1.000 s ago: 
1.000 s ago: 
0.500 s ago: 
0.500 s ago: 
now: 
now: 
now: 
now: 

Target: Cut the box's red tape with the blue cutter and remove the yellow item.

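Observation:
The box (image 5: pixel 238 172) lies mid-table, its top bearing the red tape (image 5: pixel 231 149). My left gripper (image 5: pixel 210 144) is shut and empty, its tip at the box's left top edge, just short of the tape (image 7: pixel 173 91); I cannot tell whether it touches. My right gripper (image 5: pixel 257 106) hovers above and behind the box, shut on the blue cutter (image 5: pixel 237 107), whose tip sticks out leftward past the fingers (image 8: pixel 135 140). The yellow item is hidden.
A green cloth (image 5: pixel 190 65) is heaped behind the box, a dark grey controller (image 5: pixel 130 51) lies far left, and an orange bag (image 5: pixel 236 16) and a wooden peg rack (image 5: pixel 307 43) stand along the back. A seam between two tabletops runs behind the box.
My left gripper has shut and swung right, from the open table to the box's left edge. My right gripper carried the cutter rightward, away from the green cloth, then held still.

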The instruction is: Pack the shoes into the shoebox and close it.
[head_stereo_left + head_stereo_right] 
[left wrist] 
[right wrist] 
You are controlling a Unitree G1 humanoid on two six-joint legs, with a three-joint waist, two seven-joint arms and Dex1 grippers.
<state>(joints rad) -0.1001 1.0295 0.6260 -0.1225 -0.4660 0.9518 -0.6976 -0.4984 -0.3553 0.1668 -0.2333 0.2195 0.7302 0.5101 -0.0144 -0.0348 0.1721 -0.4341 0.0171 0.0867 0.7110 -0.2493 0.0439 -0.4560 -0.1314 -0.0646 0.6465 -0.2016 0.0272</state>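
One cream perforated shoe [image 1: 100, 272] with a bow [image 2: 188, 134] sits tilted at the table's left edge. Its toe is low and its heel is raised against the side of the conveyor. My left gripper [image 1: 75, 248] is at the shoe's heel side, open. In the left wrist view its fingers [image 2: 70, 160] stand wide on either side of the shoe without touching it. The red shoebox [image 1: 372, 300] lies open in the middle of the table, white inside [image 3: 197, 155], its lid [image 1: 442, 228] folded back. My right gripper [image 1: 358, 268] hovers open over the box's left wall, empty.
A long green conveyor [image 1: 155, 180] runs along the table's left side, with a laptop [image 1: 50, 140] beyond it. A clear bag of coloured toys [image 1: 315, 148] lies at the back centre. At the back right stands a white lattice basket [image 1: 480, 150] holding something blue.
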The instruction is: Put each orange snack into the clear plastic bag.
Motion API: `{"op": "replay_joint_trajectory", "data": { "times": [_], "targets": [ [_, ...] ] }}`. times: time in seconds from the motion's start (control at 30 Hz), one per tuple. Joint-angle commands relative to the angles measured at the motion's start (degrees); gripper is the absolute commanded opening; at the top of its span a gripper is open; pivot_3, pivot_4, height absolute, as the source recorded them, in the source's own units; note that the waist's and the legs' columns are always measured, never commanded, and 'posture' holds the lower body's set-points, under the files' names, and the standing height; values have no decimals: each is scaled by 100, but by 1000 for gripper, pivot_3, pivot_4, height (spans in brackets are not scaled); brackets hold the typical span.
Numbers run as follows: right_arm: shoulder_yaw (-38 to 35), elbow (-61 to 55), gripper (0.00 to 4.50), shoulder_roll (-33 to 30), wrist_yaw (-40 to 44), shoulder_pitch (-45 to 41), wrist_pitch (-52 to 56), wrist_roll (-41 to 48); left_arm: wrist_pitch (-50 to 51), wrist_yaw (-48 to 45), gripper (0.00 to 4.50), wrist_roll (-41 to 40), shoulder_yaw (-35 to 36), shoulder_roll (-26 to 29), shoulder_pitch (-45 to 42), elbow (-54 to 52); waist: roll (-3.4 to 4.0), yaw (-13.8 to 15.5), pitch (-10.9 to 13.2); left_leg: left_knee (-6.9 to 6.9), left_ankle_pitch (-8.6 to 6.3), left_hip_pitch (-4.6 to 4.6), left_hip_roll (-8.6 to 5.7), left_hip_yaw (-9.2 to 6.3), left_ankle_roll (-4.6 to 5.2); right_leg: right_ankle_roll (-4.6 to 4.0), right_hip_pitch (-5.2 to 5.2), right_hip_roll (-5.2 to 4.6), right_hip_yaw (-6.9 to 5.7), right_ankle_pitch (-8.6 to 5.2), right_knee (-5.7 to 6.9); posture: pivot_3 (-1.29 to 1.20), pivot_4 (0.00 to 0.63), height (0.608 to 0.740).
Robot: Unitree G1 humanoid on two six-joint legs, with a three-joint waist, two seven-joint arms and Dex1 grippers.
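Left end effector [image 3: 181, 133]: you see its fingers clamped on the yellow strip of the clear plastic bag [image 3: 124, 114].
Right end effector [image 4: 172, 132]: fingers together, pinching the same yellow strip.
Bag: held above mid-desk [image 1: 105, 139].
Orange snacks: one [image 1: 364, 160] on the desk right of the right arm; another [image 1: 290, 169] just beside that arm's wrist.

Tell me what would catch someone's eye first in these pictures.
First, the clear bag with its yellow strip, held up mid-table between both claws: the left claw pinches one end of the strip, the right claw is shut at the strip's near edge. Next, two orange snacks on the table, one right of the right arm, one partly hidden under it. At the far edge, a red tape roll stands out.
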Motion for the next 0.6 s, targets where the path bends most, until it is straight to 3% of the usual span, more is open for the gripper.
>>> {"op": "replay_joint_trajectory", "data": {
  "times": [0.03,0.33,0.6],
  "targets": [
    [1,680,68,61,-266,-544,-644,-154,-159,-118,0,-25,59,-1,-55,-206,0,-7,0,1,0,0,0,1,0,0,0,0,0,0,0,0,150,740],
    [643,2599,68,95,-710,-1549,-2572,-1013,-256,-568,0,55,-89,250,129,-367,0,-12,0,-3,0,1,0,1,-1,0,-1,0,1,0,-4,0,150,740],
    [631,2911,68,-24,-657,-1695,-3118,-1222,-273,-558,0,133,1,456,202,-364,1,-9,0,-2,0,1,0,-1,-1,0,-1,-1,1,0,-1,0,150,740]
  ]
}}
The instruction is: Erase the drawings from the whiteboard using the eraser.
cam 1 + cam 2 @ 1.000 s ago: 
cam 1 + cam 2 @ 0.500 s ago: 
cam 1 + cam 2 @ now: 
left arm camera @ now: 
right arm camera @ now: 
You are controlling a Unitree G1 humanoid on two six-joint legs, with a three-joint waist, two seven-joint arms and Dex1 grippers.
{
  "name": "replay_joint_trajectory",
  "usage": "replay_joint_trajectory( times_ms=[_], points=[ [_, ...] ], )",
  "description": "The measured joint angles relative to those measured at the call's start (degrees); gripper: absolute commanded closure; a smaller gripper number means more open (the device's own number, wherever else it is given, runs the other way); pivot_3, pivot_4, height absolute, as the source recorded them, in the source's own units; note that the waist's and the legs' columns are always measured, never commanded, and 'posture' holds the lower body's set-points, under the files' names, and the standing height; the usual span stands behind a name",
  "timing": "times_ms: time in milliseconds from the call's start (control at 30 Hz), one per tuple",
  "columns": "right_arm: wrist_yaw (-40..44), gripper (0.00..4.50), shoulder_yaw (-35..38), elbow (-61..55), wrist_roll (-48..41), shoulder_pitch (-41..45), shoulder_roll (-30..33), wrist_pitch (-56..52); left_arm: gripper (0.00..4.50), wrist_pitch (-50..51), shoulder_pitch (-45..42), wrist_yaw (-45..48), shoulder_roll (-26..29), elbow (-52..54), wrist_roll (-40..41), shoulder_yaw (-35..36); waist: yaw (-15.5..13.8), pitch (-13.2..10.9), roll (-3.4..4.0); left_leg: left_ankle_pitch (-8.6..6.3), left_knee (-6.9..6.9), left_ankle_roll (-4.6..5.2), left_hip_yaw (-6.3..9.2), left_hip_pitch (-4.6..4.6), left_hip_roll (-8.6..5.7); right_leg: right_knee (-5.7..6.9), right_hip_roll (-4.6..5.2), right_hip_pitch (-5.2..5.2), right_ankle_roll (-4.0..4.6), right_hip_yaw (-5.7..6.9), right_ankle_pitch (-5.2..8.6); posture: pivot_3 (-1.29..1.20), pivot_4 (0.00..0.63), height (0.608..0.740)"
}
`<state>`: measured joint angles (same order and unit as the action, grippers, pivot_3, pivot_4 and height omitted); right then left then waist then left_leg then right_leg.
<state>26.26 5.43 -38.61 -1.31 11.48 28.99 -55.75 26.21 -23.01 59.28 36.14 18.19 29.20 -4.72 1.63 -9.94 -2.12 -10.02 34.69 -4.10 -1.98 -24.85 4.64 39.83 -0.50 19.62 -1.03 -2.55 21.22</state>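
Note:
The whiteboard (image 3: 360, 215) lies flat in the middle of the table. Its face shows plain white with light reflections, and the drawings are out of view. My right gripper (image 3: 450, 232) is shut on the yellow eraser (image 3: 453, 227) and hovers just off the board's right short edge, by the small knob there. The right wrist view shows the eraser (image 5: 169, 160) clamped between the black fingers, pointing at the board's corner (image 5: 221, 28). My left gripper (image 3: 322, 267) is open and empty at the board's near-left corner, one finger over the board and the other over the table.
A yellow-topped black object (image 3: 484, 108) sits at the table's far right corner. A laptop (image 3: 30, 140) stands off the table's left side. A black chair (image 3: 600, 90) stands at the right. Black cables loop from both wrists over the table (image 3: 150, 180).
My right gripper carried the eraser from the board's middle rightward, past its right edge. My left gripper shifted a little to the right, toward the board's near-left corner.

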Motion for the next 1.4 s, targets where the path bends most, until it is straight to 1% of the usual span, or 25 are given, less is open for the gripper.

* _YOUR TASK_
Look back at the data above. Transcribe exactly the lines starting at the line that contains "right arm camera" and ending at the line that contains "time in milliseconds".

* _SOLUTION FOR THIS TASK_
right arm camera @ now: 
You are controlling a Unitree G1 humanoid on two six-joint legs, with a three-joint waist, two seven-joint arms and Dex1 grippers.
{
  "name": "replay_joint_trajectory",
  "usage": "replay_joint_trajectory( times_ms=[_], points=[ [_, ...] ], )",
  "description": "The measured joint angles relative to those measured at the call's start (degrees); gripper: absolute commanded closure; a smaller gripper number means more open (the device's own number, wherever else it is given, runs the other way); pivot_3, pivot_4, height absolute, as the source recorded them, in the source's own units; note that the waist's and the legs' columns are always measured, never commanded, and 'posture' holds the lower body's set-points, under the files' names, and the standing height; the usual span stands behind a name",
  "timing": "times_ms: time in milliseconds from the call's start (control at 30 Hz), one per tuple",

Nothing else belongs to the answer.